As with many organizations, Microsoft.com envisions a "lights out data center" where administrators rarely if ever need to physically visit and all servers can be managed remotely and automatically to the greatest extent possible. For example, remote control boards embedded in the servers can be instructed programmatically to turn servers off when usage is low and to power them back on when needed. The "lights out strategy" is intended to enable systems engineers to focus their time on the most important activities such as deeper engagement with the development teams they support, and to focus on new technologies and developing best practices.

Troubleshooting

Performance issues with the Microsoft.com site can generally be grouped into three categories:

  • Applications

  • Networks

  • Operations excellence

The monitoring system was designed to present only events that prompt support personnel to take action. However, the operations team wants to document all events during application testing in such a way that most event actions will have associated corrective actions that can be performed at the first level of support. Some events require escalation to the next level of support. Like most large organizations, the Microsoft.com operations team has several tiers of support for incident, or ticket escalation.

Tier 1

Tier 1 provides support 24 hours a day, seven days a week and provides initial recognition, routing, and if possible, resolution of tickets. Tier 1 personnel use monitoring information and troubleshooting guides which are dynamically associated with the asset or property by the operations workbench to perform initial research and to aid in incident resolution. If an incident cannot be resolved by Tier 1 support personnel, it is assigned and routed to Tier 2 support.

Tier 2

Tier 2 provides infrastructure support for server hardware issues, and specific application support, by personnel with in-depth knowledge of the applications. Tier 2 personnel also use monitoring information and troubleshooting guides by using the operations workbench to aid in incident resolution. If an incident cannot be resolved by Tier 2 support personnel, it is assigned and routed to Tier 3 support. If the incident is resolved at this tier, the troubleshooting guides are updated with any newly discovered information that can aid in future resolutions.

Tier 3

Tier 3 performs in-depth analysis and consists of systems engineers and database administrators assigned to specific Web properties, and product managers and developers for specific applications. Tier 3 personnel use monitoring information to develop troubleshooting guides, and as administrators, they may also perform other troubleshooting activities on a server. If an incident cannot be resolved by Tier 3 support personnel, it is assigned and routed to Tier 4 support, also known as the debug team. If the incident is resolved at this tier, the troubleshooting guides are updated with any newly discovered information that can aid in future resolutions.

Tier 4

Tier 4 performs application and kernel debugging by the debug team. Generally, this type of invasive troubleshooting requires the server to be removed from production for the duration of testing. Tier 3 personnel review the troubleshooting history to clearly identify the incident and reproduce the problem steps. The goal of the debug team is to identify the root cause of the problem so that comprehensive information can be routed to the appropriate application development team to implement an update. If the incident is resolved at this tier, the troubleshooting guides are updated with any newly discovered information that can aid in future resolutions.
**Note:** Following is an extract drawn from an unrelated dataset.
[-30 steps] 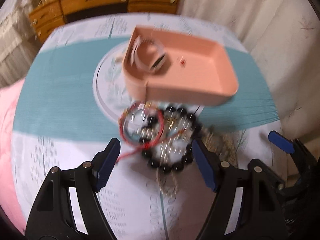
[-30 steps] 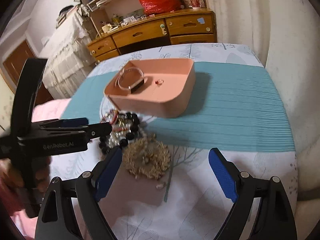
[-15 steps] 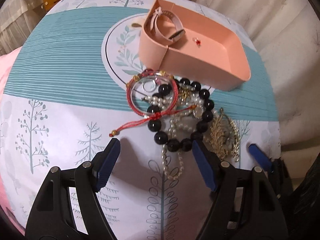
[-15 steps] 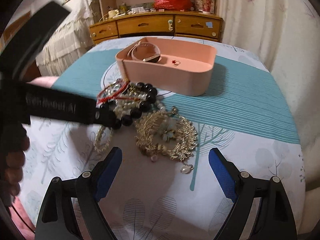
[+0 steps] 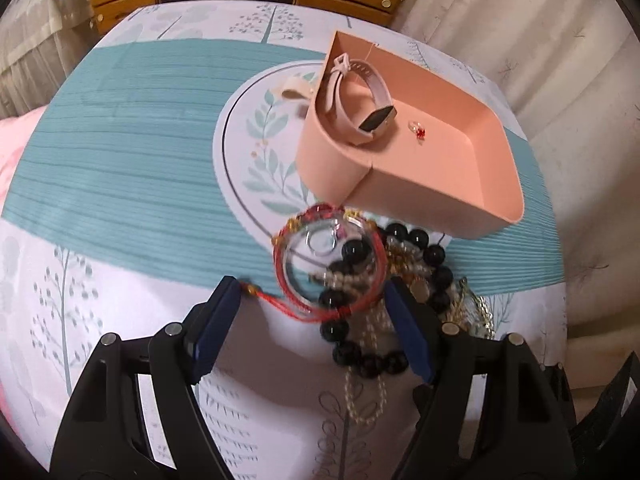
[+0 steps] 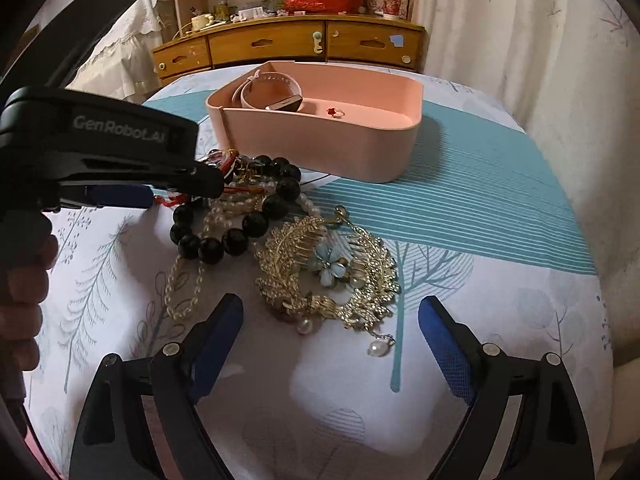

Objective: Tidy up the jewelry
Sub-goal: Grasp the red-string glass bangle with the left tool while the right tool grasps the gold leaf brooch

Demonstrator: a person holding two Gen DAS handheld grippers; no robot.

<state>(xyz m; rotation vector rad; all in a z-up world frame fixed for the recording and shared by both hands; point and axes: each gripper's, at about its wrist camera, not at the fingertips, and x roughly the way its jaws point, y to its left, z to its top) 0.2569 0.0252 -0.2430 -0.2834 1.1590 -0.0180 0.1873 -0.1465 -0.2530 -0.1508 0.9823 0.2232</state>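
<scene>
now both tools have dropped closer to the heap of jewelry than they were a second ago, and each has turned a little on the way. the left tool (image 5: pixel 312 312) stands with its jaws wide and nothing clamped; its pads flank the red cord bracelet (image 5: pixel 328 264), and the left pad looks to be right at the small bead on the cord's loose tail, though i cannot tell if it touches. the right tool (image 6: pixel 330 332) is also wide open and empty, set just short of the gold hair comb (image 6: pixel 328 268), with the comb lying ahead of the gap between its pads.

my reading is that each tool is lined up for its own pick, and the closing step is not yet done.

the heap sits on the bench (image 5: pixel 120 140) just in front of the pink tray (image 5: pixel 496 160), which already holds a watch (image 5: pixel 360 96) and a small red ring (image 5: pixel 418 130). the black bead bracelet (image 6: pixel 240 224) and a pearl strand (image 6: pixel 188 284) lie tangled under and beside the red cord.

the red bracelet lies flat as a ring, its tail running out toward the left pad. the comb's long axis runs across the right tool's view, curved like a crescent, teeth toward the tray and pearl drops hanging toward the tool. the tray's long axis runs away to the right in the left view.
</scene>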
Note: For more detail on debugging steps that the Microsoft.com operations team commonly uses, see the webcast titled "Troubleshooting & Debugging Web Applications" at http://blogs.technet.com/mscom/.

Best Practices

Best practices for monitoring include the following:

  • Centralize as much as possible. Design a solution that aggregates as much meaningful information as possible into a central location to aid in incident and problem management. A MOM 2005 infrastructure is capable of collecting a great number of events, data that is crucial to a monitoring solution. Processes and troubleshooting guides should also be centralized and standardized so that all members of the team approach problems in a similar manner and have access to the same information, and can update documentation when appropriate.

  • Manage assets. Know which assets are in use, their purpose, and who owns them, and keep this information up to date by using an automated process. A hierarchical structure provides the ability to document and view the relationships among assets and, potentially, operations personnel and documentation.

  • Determine which data is important. Most monitoring products generate enormous amounts of data and events by default. It is extremely important to identify and enable only meaningful data and events that are useful and actionable.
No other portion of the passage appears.